Rasa itu
Suara ketukan pintu membuyarkan lamunanku. Bergegas aku membukanya, karena takut akan mengganggu penghuni yang lain. Pintu baru setengah terbuka, tetapi dia sudah memaksa masuk. Nyaris menabrakku. Wajahnya lesu tidak seceria dari biasanya. Aku memberikannya segelas air, mungkin bisa membuatnya sedikit lebih tenang. Dia hanya menggenggam gelas itu, lalu beranjak menuju balkon yang ada di kamarku. Aku mengikutinya tanpa bertanya. Langit malam ini mendung, semendung perasaannya.
Dengan setia aku duduk di sampingnya. Perlahan kepalanya mulai bersandar di bahuku. Pipiku menyentuh rambutnya. Isaknya mulai terdengar perlahan sangat pelan. Dadaku berdegup lebih cepat dari biasanya. Ku rengkuh pundaknya agar semakin erat. Isak berubah menjadi tangis. Rengkuhan menajdi pelukan. Perasaan aneh menggeliat liar di dalam sini. Semakin deras tangisnya semakin erat aku mendekapnya.
Aku berharap bisa lebih lama dalam posisi ini. Kesedihannya membuatku hancur. Tetapi aku tidak ingin dia mengetahui apa yang sesungguhnya aku rasakan. Aku mencintai dia dalam diam, dibalik kata persahabatan.
Setelah tangisnya reda, perlahan ku lepaskan pelukanku. Dia mulai bercerita tentang pertemuan terakhirnya dengan Diorama. Dia begitu sedih atas keputusan Diorama yang mengakhiri hubungan mereka. Walau sesungguhnya ia sangat mengerti risiko atas hubungan tersebut.

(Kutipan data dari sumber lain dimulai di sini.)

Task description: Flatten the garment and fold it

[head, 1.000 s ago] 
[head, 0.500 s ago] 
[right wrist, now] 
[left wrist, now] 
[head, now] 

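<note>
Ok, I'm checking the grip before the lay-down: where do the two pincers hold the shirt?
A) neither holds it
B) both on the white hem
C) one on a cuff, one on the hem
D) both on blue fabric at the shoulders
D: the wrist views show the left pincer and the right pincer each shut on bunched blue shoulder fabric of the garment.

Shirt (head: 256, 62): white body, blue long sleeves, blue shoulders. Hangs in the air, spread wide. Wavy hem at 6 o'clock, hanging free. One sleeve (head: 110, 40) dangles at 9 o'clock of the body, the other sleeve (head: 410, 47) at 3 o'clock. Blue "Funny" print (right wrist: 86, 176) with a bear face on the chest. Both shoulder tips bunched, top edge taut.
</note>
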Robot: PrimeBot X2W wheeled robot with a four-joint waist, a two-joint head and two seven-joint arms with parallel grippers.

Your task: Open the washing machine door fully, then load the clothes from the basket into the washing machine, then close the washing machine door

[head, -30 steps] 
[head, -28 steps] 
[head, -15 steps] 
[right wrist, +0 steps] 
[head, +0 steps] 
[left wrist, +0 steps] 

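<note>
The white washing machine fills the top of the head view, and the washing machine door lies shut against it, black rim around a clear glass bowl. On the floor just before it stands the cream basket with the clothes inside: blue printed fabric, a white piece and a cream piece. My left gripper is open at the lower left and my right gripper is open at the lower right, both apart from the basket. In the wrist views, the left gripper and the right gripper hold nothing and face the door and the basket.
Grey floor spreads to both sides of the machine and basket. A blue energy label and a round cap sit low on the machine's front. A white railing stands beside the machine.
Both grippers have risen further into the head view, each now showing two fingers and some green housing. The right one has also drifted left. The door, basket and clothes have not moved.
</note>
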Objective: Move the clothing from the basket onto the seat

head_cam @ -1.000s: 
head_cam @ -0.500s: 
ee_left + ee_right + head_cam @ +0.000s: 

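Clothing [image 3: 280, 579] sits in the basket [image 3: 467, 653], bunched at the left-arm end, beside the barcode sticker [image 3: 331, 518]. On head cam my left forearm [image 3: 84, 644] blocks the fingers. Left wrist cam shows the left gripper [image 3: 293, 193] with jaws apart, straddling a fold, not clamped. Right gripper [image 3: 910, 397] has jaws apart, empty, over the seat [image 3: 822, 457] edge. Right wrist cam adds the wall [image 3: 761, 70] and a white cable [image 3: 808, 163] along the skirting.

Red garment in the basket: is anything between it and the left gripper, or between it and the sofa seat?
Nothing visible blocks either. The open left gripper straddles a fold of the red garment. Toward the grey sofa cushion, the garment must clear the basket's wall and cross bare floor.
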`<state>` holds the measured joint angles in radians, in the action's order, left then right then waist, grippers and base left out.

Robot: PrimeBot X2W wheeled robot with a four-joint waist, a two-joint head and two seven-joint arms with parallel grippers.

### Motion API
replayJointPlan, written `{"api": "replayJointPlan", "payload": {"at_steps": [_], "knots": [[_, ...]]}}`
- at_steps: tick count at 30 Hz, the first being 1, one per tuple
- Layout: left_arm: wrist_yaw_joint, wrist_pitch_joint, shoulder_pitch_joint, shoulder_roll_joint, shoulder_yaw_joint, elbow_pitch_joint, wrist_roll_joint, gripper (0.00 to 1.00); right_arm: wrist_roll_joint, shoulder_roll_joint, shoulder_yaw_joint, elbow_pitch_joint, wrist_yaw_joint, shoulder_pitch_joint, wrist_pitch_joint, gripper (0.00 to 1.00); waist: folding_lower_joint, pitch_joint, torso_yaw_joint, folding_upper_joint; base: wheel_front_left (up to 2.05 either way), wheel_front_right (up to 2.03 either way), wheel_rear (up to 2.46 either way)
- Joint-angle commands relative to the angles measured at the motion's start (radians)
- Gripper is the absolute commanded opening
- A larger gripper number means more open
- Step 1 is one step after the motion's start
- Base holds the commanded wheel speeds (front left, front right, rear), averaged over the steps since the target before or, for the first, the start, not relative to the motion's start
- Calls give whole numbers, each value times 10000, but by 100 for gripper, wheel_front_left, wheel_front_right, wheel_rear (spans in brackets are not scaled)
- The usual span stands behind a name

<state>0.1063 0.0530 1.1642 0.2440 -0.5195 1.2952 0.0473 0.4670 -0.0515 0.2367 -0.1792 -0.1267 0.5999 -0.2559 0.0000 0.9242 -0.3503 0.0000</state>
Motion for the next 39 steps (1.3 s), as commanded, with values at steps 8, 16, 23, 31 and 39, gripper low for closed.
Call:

Aku mendengarkan tanpa menjeda. Dia kembali menangis, aku pun kembali mendekap tubuhnya. Ada perasaan nyaman saat mendekap tubuh Senja.
Namaya Senja Anjani, wanita tangguh dengan sikap yang lembut. Kami bertemu pada kegiatan opentrip sebuah pendakian. Kebetulan peserta wanitanya hanya dua, aku dan Senja.